AUDITA: A New Dataset to Audit Humans vs. AI Skill at Audio QA

arXiv cs.CL / 4/24/2026

📰 NewsIdeas & Deep AnalysisModels & Research

Key Points

  • The article introduces AUDITA, a new large-scale audio question answering benchmark focused on auditing genuine human-vs-AI skill in audio QA rather than relying on easy shortcut cues.
  • The dataset uses human-authored, real-world audio trivia questions with challenging distractors and long-range temporal dependencies, including probing questions intended to be unanswerable from isolated text or audio cues alone.
  • Results show humans achieve an average accuracy of 32.13%, while state-of-the-art audio QA models average below 8.86%, indicating current models struggle with robust audio reasoning.
  • The work applies Item Response Theory (IRT) to estimate latent proficiency and question difficulty, surfacing systematic weaknesses in both the models and the dataset design.
  • Overall, AUDITA is positioned as a more rigorous evaluation framework for audio reasoning that reduces risks of metadata/caption-based bypasses and dataset-specific biases.

Abstract

Existing audio question answering benchmarks largely emphasize sound event classification or caption-grounded queries, often enabling models to succeed through shortcut strategies, short-duration cues, lexical priors, dataset-specific biases, or even bypassing audio via metadata and captions rather than genuine reasoning Thus, we present AUDITA (Audio Understanding from Diverse Internet Trivia Authors), a large-scale, real-world benchmark to rigorously evaluate audio reasoning beyond surface-level acoustic recognition.
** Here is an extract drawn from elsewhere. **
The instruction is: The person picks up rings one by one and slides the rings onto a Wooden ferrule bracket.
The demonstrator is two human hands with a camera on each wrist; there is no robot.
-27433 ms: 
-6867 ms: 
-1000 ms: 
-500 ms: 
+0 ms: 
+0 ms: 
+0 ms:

AUDITA comprises carefully curated, human-authored trivia questions grounded in real-world audio, designed to stress robust auditory reasoning through challenging distractors and long-range temporal dependencies, using probing queries that cannot be answered from isolated text or sound cues alone. Human average accuracy of 32.13% shows both the challenge of the task while demonstrating meaningful comprehension of the audio. In stark contrast, state of-the-art audio question answering models perform poorly, with average accuracy below 8.86%. Beyond raw accuracy, we apply Item Response Theory (IRT) to estimate latent proficiency, question difficulty, and expose systematic deficiencies of the models and data.